Scan the diaries of the unplugged and you’ll find them self-described as “the journal of a recovering addict“, writing about offline vacations as “time away from the madness.” But why do we have to describe our time offline as if we’re going into some kind of recovery program? The very idea of a digital “cleanse” implies that our time online makes us dirty; the idea of a digital “fast” suggests that there’s a virtue in going without.
Here’s another framing: We plug in because we like it.
When we’re online — not just online, but participating in social media — we’re meeting some of our most basic human needs. No, not the need to read the latest Lindsay Lohan update.
Needs like creative expression. The need to connect with other people. The need to be part of a community. Most of all, the need to be seen: not in a surface, aren’t-you-cute way, but in a deep, so-that’s-what’s-going-on-inside-your-head way. Put yourself out there online, as you truly are and with what you truly think, and you can have that experience of being seen.
It’s the very fact that the Internet can meet so many fundamental needs, significantly if not completely, that gets people nervous. We are accustomed to defining our human experience in terms of what happens face-to-face: I want you to look me in the eye, bend my ear, scratch my back if I scratch yours. Those aren’t metaphors: they’re reflective of the way our culture sees human connection in fundamentally physical terms. Which made a lot of sense until five or ten years ago.
Now our connections live online as much as off. We can have meaningful emotional or intellectual contact with people that we rarely or never encounter in person. I can bond with you, listen to you and trade favors with you, even if you never look me in the eye, bend my ear or scratch my back.
As much as we now live that reality, we haven’t fully integrated it. Talk to anyone who spends more than a few hours a week on social networking sites, and you’re virtually guaranteed to hear that they’ve had deeply meaningful conversations or formed profoundly important relationships with people they’ve met online. But just like when you’re falling in love for the first time — “is this love?” — we’re in a period of self-doubt and self-interrogation about our budding emotional lives online. Is this a “real” relationship? Is this a valid way of connecting?

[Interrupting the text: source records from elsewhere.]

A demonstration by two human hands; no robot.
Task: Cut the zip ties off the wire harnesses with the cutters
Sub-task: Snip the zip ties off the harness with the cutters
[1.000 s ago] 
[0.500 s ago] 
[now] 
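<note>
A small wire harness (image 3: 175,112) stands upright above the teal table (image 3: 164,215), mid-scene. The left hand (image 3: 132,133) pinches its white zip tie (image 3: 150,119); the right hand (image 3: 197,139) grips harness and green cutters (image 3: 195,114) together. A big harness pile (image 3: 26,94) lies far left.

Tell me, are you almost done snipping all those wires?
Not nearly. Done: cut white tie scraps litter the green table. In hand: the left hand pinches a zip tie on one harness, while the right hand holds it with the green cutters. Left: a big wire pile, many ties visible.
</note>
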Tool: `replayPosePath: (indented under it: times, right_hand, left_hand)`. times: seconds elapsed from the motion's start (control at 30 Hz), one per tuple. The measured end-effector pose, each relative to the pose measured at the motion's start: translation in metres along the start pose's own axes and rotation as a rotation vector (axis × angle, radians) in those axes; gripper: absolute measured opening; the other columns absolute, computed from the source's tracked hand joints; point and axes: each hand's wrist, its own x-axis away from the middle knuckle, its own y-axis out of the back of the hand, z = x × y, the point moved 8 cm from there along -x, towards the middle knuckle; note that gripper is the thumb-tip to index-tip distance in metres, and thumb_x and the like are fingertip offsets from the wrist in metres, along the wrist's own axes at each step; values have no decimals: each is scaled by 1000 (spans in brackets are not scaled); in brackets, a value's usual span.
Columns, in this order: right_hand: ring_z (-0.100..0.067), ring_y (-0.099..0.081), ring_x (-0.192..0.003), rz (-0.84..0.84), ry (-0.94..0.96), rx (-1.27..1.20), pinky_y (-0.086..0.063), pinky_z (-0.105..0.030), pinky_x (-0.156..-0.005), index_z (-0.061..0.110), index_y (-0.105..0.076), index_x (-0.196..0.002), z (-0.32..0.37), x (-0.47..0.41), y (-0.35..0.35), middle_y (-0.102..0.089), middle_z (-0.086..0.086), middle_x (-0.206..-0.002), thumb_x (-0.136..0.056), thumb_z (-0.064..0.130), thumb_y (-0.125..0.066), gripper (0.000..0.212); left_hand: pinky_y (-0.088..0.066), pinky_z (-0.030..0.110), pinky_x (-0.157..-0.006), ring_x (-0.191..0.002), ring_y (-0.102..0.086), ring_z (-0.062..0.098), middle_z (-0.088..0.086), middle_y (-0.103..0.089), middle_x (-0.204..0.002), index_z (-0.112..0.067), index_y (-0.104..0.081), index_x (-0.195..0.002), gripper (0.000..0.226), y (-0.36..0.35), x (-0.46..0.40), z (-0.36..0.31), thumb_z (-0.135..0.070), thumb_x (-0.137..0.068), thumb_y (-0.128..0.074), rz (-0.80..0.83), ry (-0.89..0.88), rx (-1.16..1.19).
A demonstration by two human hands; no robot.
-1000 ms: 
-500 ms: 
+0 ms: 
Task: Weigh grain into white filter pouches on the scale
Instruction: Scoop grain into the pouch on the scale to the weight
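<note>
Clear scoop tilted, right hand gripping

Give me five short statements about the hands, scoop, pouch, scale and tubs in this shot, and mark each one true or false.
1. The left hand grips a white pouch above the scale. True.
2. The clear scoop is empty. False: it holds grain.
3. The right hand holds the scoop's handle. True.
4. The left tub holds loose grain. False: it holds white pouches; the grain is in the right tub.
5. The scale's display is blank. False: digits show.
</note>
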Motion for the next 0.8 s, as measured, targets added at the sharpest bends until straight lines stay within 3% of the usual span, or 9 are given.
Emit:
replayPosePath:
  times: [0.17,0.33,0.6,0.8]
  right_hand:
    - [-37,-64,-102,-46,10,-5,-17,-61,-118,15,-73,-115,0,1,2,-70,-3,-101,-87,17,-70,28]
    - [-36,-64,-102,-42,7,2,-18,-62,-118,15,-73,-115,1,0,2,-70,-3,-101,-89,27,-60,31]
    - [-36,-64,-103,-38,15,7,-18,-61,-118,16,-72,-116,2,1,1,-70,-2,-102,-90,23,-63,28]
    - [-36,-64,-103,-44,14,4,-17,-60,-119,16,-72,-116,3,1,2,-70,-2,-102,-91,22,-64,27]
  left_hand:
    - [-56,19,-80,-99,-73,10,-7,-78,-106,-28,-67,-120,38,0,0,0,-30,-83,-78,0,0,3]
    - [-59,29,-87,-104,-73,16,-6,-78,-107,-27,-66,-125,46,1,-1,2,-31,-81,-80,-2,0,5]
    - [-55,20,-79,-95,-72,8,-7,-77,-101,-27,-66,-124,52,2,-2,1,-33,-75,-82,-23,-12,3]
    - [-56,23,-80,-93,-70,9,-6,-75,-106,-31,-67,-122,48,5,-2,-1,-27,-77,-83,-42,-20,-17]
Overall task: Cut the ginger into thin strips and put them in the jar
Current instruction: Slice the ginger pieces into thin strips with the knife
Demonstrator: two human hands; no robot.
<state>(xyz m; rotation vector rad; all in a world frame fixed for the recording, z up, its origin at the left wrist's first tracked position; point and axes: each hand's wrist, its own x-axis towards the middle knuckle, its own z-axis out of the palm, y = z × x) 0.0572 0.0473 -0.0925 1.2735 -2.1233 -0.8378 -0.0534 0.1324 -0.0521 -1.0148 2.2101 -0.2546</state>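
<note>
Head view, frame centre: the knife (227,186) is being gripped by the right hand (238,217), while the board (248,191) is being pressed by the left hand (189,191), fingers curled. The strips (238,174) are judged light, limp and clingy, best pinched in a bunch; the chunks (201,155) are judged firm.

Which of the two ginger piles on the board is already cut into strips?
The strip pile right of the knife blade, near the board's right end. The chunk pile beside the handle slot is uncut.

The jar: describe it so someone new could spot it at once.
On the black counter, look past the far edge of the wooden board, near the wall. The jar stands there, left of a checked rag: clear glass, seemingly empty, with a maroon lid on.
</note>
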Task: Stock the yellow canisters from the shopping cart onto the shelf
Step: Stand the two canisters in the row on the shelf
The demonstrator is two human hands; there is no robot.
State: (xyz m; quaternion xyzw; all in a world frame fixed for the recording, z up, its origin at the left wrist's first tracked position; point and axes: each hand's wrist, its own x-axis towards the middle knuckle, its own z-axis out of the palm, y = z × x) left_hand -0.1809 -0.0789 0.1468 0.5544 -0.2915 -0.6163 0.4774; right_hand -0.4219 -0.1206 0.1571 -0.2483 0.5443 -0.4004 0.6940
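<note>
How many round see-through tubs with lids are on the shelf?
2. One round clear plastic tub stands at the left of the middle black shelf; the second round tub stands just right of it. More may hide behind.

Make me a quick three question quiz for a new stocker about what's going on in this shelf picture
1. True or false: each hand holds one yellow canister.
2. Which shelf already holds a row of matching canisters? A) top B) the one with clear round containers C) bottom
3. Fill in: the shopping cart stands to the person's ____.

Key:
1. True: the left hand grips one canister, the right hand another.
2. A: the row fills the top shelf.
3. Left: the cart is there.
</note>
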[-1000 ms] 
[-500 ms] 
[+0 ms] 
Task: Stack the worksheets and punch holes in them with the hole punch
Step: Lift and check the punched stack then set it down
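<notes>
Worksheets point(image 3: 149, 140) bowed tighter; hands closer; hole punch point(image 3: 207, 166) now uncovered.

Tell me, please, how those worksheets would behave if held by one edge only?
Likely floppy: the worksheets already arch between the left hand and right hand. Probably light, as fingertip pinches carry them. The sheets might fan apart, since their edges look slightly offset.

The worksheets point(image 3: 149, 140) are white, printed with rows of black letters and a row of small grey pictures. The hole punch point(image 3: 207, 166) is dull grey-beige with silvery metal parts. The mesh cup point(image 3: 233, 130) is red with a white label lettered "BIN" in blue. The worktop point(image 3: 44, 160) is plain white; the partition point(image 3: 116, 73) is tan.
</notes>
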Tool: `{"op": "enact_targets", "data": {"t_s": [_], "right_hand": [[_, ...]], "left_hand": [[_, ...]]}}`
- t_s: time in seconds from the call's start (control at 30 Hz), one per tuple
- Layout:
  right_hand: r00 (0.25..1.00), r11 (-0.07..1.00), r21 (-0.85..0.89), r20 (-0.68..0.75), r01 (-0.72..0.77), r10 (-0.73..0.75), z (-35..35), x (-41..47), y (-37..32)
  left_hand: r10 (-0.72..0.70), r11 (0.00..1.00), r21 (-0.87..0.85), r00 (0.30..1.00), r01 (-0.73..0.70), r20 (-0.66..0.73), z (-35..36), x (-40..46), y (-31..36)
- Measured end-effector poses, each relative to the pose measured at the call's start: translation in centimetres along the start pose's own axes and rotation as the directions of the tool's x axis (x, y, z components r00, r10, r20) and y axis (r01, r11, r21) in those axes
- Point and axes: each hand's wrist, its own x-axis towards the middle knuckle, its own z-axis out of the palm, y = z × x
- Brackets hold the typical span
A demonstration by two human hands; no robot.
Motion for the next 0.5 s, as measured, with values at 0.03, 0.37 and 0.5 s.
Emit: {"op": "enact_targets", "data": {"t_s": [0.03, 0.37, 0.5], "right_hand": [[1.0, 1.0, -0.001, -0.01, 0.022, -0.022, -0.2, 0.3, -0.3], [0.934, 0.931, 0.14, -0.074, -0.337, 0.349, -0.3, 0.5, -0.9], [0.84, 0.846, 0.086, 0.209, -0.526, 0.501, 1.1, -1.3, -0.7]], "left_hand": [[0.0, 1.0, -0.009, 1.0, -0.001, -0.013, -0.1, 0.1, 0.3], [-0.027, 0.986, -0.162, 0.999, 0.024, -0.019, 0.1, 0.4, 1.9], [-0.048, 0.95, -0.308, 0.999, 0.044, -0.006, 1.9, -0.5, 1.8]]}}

We’re not sure, or we’re reluctant to admit that it feels real, because we are trained on connection inherently requiring physical presence. So what do we do? To test our virtual relationships and budding feelings, we go offline. We fast. Disconnect, free ourselves from the hypnotic powers of the screen to know if what feels so compelling online is a meaningful experience or some kind of digital illusion.
But what most digital fasters describe the experience to be like is not a cleansing, or some detoxification — finally, I’m free of that corrupting Internet! — but rather a realization of how online and offline lives are integrated. One. A newly holistic life that includes time for both plugging in and unplugging, in equally conscious and intentional ways.
If unplugging needs to be a part of our approach to living and working digitally, it’s through the daily practice of taking downtime, of opting for reflection rather than distraction. If longer-term digital fasts can remind you how to integrate offline moments back into your daily life, that’s great. But you don’t need a digital fast to justify meeting your needs online, and you don’t need to unplug in order to justify plugging back in.